Тихон не хвастался тем, что служил в гвардии, в самом Петербурге, а сразу же, когда вернулся, стал вместе с отцом мять кожи. Держал он себя скромно и невидно и только отличался удалью и непобедимостью в кулачных боях. Но в этот год лихих бедствий — неурожая, голода и холерного мора — он вдруг стал первым человеком в селе. Все обезумели от страха перед чёрной бедой: в каждой избе перед покойниками без памяти валялись бабы и старухи, а у стариков падали мутные, покорные слёзы на седые бороды. Не было уже ни отпевания, ни поминок по мертвецам. И тут, как псы на падаль, являлись мироеды — Сергей Ивагин, сам староста, сотский с книгой в руках и даже Максим Сусин — и описывали всю хурду-мурду. Сергей Ивагин, в серебристой поддёвке и в смазных сапогах, самодовольно ухмылялся и бесстыдно покрикивал своим сытым тенорком:

— Господь‑то бог по мудрости своей выпалывает лишнюю траву на земле. Видит: много едоков, много лодырей — и долой их, чтоб не мешали нам хозяйствовать. У меня всё село в загоне, как шелудивые бараны. Всяк червяк из шелухи своей выползает, а ветер шелуху уносит. По воле божьей у нас ни одному покойнику саван без меня не даван. Все в должишках увязли, как в тенётах. Портчишек да повойников я, по состоятельности своей, не сыму, а об домишках да об землишке позабочусь на помин души.

Но староста Пантелей и Максим брали имущество у вдов и сирот по «закону» — через волость.

Бабы выли, драли на себе волосы, старики горбились ещё больше, молились богу и скорбели, а мужики и парни лобового возраста и от голода и от ужаса перед призраком смерти выдирали колья из прясла. Тут‑то Тихон и бросил мять чужие кожи. Старик отец умер от горячки, жену скрутила холера, сгорел и сынишка, и он остался один, но все заметили, что он начал похаживать по избам не только на своём длинном порядке, но и в заречье. Рыжий, конопатый, высокий, кряжистый, он шагал по улице не по–мужичьи — не сутулясь, не уткнув бороду в грудь, — а с солдатской выправкой, по–гвардейски. И всем, кто смотрел на него из окон, казалось, что он как будто повеселел некстати.
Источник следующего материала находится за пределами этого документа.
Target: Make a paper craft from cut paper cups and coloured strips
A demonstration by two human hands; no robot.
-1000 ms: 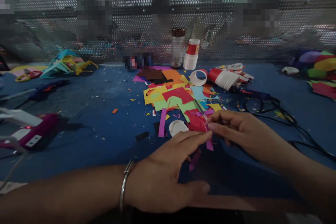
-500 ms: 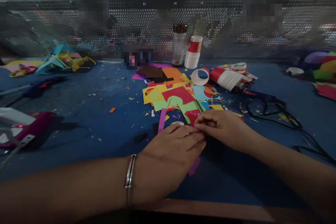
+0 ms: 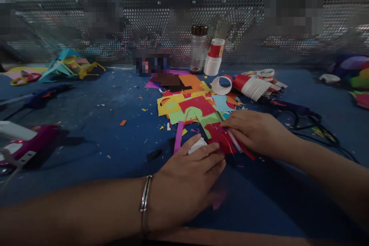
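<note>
My left hand (image 3: 193, 177), wearing a silver bangle on its wrist, curves palm down around a white object (image 3: 198, 144), which shows between its fingers. A purple strip (image 3: 178, 136) stands out left of that object, and a blurred purple piece of paper (image 3: 219, 199) shows below the hand; the thumb is hidden. My right hand (image 3: 256, 132) is closed, thumb and finger together over red paper (image 3: 219, 138). A bit of purple shows at its fingertips, and thin pale strips (image 3: 235, 141) run beneath them. What it pinches is unclear.
Coloured paper scraps (image 3: 173, 103) cover the middle of the blue table. Behind stand a glass bottle (image 3: 198, 52) and stacked paper cups (image 3: 213, 57); more cups (image 3: 250, 86) lie on their side. A cabled tool (image 3: 294, 107) lies right, a magenta device (image 3: 34, 146) left. Perforated metal closes the back.
My right hand has drawn away from my left fingers, slightly right and up, uncovering red paper and pale strips. More of the white object shows between my left fingers, which have spread a little.
</note>
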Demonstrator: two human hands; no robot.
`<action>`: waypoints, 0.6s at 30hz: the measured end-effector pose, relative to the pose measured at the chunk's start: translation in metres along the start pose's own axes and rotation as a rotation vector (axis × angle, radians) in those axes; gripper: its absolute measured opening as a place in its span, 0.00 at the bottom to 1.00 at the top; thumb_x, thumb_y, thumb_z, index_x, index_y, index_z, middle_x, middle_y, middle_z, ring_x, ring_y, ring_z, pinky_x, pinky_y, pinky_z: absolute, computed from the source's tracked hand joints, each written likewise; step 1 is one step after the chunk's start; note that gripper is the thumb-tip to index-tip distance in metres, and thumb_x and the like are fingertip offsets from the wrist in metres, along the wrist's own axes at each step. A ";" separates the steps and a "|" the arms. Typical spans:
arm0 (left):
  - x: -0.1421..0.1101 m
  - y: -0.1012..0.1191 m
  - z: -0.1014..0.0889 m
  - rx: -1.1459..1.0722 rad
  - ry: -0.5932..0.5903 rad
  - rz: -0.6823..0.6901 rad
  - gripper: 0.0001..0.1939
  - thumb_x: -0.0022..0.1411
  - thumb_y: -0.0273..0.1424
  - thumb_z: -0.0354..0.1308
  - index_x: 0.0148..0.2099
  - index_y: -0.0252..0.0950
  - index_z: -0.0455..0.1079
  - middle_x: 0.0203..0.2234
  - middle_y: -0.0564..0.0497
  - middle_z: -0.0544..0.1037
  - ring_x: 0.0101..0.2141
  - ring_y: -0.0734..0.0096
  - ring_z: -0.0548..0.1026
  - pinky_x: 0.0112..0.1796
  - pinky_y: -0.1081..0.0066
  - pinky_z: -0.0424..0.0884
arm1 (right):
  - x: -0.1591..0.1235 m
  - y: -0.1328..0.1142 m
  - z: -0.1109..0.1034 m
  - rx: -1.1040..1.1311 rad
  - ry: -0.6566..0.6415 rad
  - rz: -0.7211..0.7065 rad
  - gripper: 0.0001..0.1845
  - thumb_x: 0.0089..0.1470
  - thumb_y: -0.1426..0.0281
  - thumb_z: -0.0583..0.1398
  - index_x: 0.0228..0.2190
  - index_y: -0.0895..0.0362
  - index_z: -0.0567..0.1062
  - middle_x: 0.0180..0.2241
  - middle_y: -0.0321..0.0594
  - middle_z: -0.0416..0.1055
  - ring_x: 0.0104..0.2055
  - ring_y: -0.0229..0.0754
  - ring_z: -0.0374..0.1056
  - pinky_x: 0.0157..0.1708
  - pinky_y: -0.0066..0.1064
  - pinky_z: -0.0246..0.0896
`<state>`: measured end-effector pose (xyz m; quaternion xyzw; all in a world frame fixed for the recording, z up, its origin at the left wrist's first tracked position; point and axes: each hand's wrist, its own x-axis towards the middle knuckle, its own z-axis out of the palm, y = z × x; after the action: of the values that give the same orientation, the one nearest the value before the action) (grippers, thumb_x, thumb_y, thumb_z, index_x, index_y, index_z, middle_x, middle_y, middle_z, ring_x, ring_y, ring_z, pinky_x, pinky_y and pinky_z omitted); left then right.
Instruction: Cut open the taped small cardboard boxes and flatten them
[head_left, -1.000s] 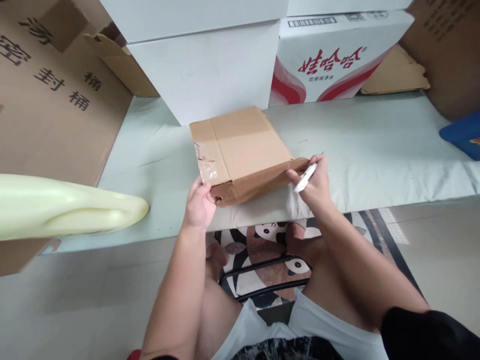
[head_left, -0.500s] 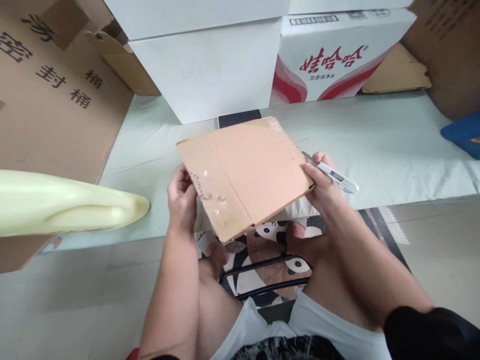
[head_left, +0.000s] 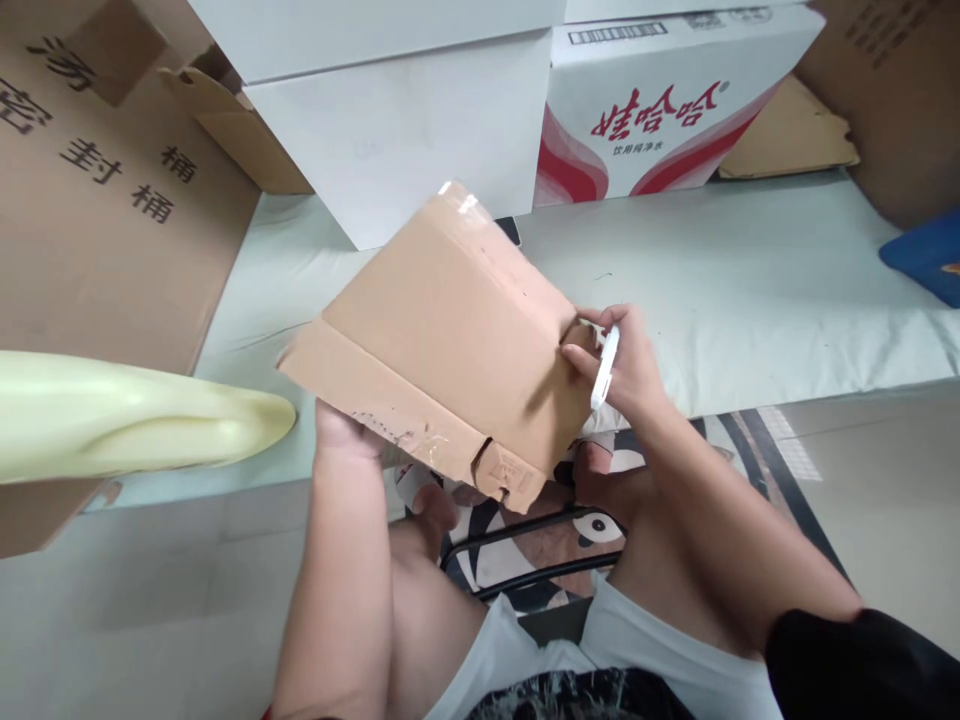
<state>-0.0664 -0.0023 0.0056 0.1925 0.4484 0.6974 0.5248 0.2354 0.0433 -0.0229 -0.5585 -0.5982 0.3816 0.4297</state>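
Observation:
A flat cardboard box [head_left: 450,310] is held tilted above the edge of the bench, with torn tape and rough marks along its near flap. Under its left side is my left hand [head_left: 343,435], supporting it; the fingers are mostly hidden by the cardboard. My right hand [head_left: 626,360] is closed at the right end of the box, thumb and fingers by a lifted flap there. A white utility knife [head_left: 605,368] stays in that same hand, standing out from the palm; its blade is not clearly visible.
White cartons [head_left: 405,130] and a red-and-white carton [head_left: 660,120] line the back of the cloth-covered bench [head_left: 750,290]. A large brown box [head_left: 112,250] and a pale yellow object [head_left: 150,415] are at left. A dark flat device [head_left: 510,230] lies partly behind the held box.
The cardboard box has turned and tilted, bringing a torn end flap into view. My left hand has shifted beneath it. The knife in my right hand has swung more upright.

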 end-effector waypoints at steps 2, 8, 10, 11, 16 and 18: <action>-0.002 0.002 0.006 -0.063 0.010 0.025 0.24 0.55 0.50 0.66 0.46 0.37 0.78 0.43 0.44 0.85 0.55 0.46 0.78 0.57 0.52 0.74 | 0.001 -0.002 0.000 0.018 -0.064 0.065 0.30 0.43 0.54 0.70 0.37 0.49 0.57 0.49 0.43 0.76 0.43 0.48 0.72 0.43 0.44 0.66; -0.004 0.003 0.007 -0.002 -0.054 0.019 0.18 0.52 0.40 0.69 0.43 0.38 0.76 0.41 0.46 0.84 0.56 0.52 0.78 0.59 0.56 0.72 | 0.007 -0.005 -0.001 0.040 -0.010 0.190 0.28 0.41 0.61 0.70 0.34 0.49 0.57 0.35 0.33 0.76 0.27 0.37 0.64 0.28 0.31 0.58; 0.002 0.001 -0.001 0.097 -0.034 0.004 0.13 0.45 0.28 0.71 0.35 0.41 0.74 0.32 0.54 0.82 0.48 0.59 0.82 0.54 0.62 0.76 | 0.008 -0.004 -0.003 0.121 0.058 0.153 0.26 0.42 0.62 0.70 0.35 0.50 0.58 0.33 0.31 0.76 0.26 0.35 0.64 0.27 0.30 0.57; 0.007 0.000 -0.006 0.120 -0.007 0.019 0.13 0.44 0.25 0.70 0.32 0.41 0.72 0.29 0.57 0.81 0.44 0.63 0.82 0.52 0.64 0.78 | 0.009 -0.003 -0.004 0.187 0.109 0.139 0.25 0.44 0.62 0.69 0.35 0.50 0.59 0.31 0.30 0.75 0.26 0.35 0.64 0.27 0.29 0.58; 0.026 -0.008 -0.017 0.041 0.052 0.123 0.08 0.53 0.30 0.66 0.31 0.41 0.68 0.31 0.55 0.82 0.48 0.64 0.82 0.53 0.64 0.77 | 0.005 0.001 -0.008 0.502 0.088 0.167 0.27 0.46 0.50 0.69 0.39 0.50 0.65 0.26 0.29 0.70 0.22 0.33 0.62 0.23 0.28 0.57; 0.026 -0.014 -0.009 0.003 0.052 0.115 0.08 0.53 0.30 0.65 0.32 0.40 0.68 0.33 0.53 0.83 0.48 0.64 0.81 0.53 0.65 0.76 | -0.002 -0.002 -0.004 0.542 -0.072 0.222 0.32 0.40 0.44 0.70 0.36 0.52 0.67 0.24 0.30 0.69 0.18 0.32 0.58 0.18 0.28 0.50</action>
<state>-0.0749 0.0186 -0.0156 0.2005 0.4510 0.7304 0.4721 0.2387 0.0408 -0.0194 -0.4716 -0.4246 0.5918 0.4971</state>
Обычно на высокий порядок за рекой люди с луки ходили редко, да и то в большие праздники — погостить у тестя с тёщей. Хоть в каждой избе лежали хворые или покойники и на душе у всех была скорбная тягота и жуткая тоска, но жизнь шла своим чередом со всеми домашними заботами. Бабы так же судили и рядили о всяких делах и событиях: у кого кто помер, кто ушёл на сторону, у кого молодуха родила не в добрый час перед покойником, кто пухнет от бесхлебья и как гуляют лобовые и озорничают по ночам. А вот вдруг с цепи сорвался Тихон–кожемяка и заходил по всем порядкам с высоко поднятой головой, с озабоченным, но весёлым лицом, словно пьяный или умом рехнулся от своей беды, и задумал какую‑то смуту. Однажды его перехватил на своём порядке сотский и, как подобает бывшему жандарму, с проницательной строгостью пригрозил ему:

— Ты, солдат, тут не шатайся. Чего это ты вздумал на нашей стороне прогуливаться да в избы захаживать? Аль невесту, вдовец, ищешь? Гляди, кожемяка, как бы с горы на ту сторону не загудел. А то и в волость доставлю… Я, брат, чую, кто чем воняет.

Но Тихон схватил его за шиворот, подтащил к обрыву и спокойно ответил ему:

— Ежели я замечу, что ты, сволочь полицейская, следишь за мной да подкопы строишь — удавлю, как подлого кобеля. Со мной не шути — башкой своей не рискуй. Не забывай ни на час: я в гвардии, в Петербурге, служил— не из робких. А сейчас, чтобы ты запомнил мой наказ, лети вниз, до речки, и поквакай с лягушками.

Он без натуги швырнул его с крутой горы, а сам пошёл дальше.

И как ни тяжко было, как ни стонала душа от смертной напасти, как ни вопили бабы по избам, но расправа Тихона над ненавистным Гришкой Шустовым всех оживила.